The proposed acquisition of Airborne Express by Deutsche Post, Europe’s largest postal monopoly and the owner of DHL Worldwide Express, would turn the combined ground network of Airborne and DHL into a formidable competitor of United Parcel Service, FedEx Home Delivery, and the U.S. Postal Service. And that could encourage the parcel shippers to keep rates in check.
The deal, announced in March, might not be approved by the U.S. Department of Commerce for at least several months. Nonetheless, the prospects of another significant carrier in the $45 billion U.S. parcel shipping market could force UPS and FedEx to refrain from raising prices every year, as has been the case for more than a decade.
Once combined, the DHL/Airborne ground delivery business will account for just 1.5% of the parcel shipping market. But in an April report in business newspaper Barron’s, some analysts predicted that DHL/Airborne’s market share would jump to 6% during the next few years, “presenting UPS and FedEx with a new and distinctly tough competitor,” fueled by Deutsche Post’s monopoly profits in Germany.

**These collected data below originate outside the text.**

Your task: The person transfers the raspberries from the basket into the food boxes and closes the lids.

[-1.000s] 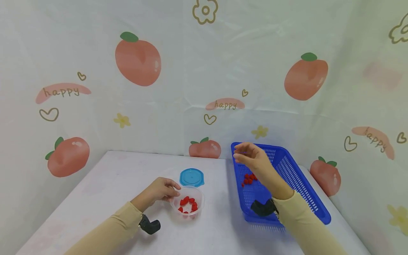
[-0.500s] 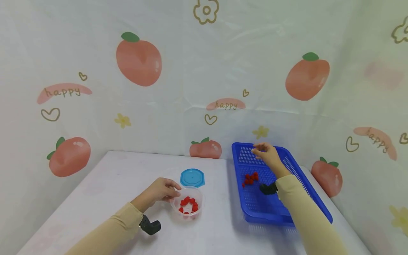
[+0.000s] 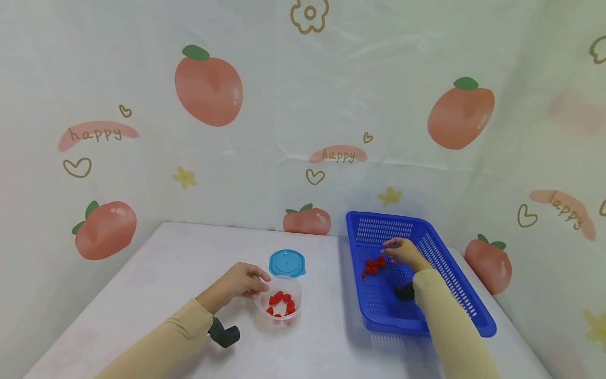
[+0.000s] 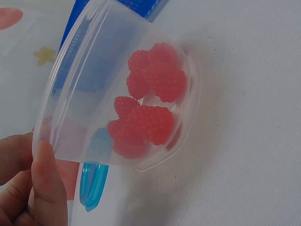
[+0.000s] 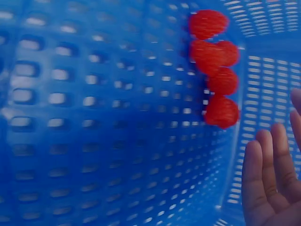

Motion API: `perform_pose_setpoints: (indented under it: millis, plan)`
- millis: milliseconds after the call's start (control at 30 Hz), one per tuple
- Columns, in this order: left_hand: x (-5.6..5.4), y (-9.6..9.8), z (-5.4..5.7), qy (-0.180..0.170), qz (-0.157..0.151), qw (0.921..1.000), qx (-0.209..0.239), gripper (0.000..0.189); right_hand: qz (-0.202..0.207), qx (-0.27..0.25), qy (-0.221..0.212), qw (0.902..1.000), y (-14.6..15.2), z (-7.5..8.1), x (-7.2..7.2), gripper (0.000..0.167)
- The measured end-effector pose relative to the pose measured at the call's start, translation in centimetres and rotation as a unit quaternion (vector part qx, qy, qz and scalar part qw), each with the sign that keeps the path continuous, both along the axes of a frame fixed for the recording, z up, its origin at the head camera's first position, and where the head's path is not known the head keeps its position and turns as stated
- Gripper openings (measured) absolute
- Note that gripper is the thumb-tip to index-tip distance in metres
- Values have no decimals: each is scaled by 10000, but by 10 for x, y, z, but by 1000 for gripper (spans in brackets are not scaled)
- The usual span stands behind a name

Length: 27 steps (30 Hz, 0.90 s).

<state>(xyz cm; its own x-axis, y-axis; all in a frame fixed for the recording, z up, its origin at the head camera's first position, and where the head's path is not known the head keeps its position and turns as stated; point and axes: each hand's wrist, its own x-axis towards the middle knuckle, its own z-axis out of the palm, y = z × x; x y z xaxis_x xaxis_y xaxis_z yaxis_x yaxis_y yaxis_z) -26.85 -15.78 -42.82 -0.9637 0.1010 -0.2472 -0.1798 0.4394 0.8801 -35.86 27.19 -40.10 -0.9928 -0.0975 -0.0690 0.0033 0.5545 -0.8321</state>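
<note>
My left hand (image 3: 239, 284) pinches the rim of a round clear plastic tub (image 4: 89, 108), which stands on the table. Inside the tub, several red raspberries (image 4: 153, 125) lie on the bottom, seen through its wall in the left wrist view. My right hand (image 3: 404, 252) reaches down into a blue perforated basket (image 3: 388, 308), its fingers extended and holding nothing. Close to its fingertips in the head view, a cluster of more raspberries (image 5: 221, 82) sits on the basket floor. In the right wrist view the fingers are apart from those berries.
A blue lid (image 3: 286, 263) lies flat on the white table (image 3: 189, 247), just behind the tub. The basket's raised walls surround my right hand. A printed cloth (image 3: 265, 105) hangs behind the table's back edge.
My right hand has moved right, then lowered into the basket toward the raspberries. My left hand keeps holding the tub in the same spot.
</note>
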Motion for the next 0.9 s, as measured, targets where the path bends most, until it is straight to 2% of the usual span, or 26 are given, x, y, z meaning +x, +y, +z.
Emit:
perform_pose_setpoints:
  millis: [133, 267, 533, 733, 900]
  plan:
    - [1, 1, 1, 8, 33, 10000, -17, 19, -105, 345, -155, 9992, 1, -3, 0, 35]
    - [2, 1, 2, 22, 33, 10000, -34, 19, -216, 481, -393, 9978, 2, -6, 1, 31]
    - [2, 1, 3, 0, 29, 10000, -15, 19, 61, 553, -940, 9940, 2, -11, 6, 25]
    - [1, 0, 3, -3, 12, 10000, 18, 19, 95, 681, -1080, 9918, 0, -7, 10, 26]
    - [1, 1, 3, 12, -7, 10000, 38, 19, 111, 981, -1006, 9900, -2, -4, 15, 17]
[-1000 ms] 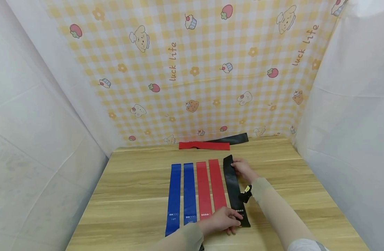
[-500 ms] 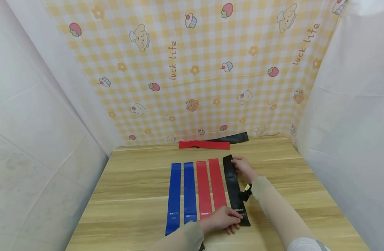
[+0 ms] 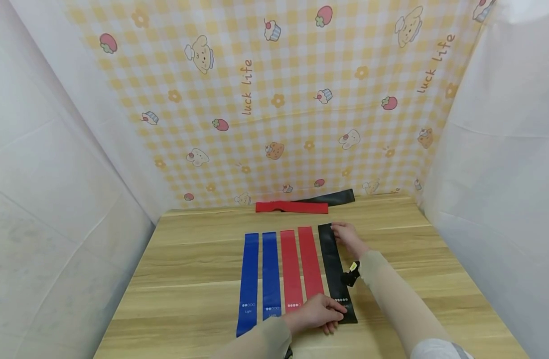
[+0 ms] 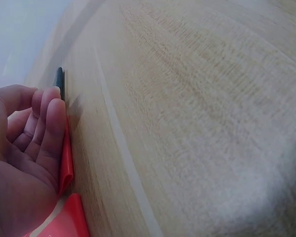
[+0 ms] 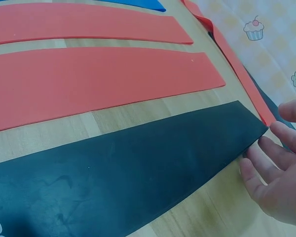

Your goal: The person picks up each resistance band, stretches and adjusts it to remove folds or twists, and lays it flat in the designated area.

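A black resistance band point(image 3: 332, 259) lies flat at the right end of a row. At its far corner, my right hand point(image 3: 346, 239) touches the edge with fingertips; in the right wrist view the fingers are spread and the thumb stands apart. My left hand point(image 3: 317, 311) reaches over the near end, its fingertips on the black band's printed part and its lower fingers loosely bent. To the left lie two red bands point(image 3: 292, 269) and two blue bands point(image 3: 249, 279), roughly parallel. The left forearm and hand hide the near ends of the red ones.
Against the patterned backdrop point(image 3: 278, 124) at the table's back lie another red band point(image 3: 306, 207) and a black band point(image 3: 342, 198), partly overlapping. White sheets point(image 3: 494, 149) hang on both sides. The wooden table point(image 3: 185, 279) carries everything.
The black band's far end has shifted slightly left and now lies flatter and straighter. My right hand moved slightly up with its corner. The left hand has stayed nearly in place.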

“Catalogers ought to eagerly and thoroughly get involved with Airborne,” says Gene Del Polito, president of the Arlington, VA-based Association of Postal Commerce. To show interest in having another player in the ground delivery market, Del Polito suggests that mailers initiate meetings with DHL once the Airborne deal goes through.
Mike Muoio, president/CEO of Oshkosh, WI-based gifts cataloger Miles Kimball, highly doubts his company would ever use an Airborne/DHL ground service. “DHL and Airborne are both highly customer-centric and are known for value-added services and becoming a key piece of your supply chain,” Muoio explains. “For those catalogers who need general, low-cost logistics services such as ours, I don’t foresee a need for them.”
Nevertheless, Muoio thinks the acquisition could still benefit companies that, like Miles Kimball, use freight consolidators such as R.R. Donnelley Logistics and Quad/Graphics’ Parcel Direct, which deliver packages to local destination postal facilities for final delivery via the USPS. “Anything that can compete with the Postal Service is a good thing,” he says, because the long-term effect would be better service or lower rates from the consolidators and the USPS.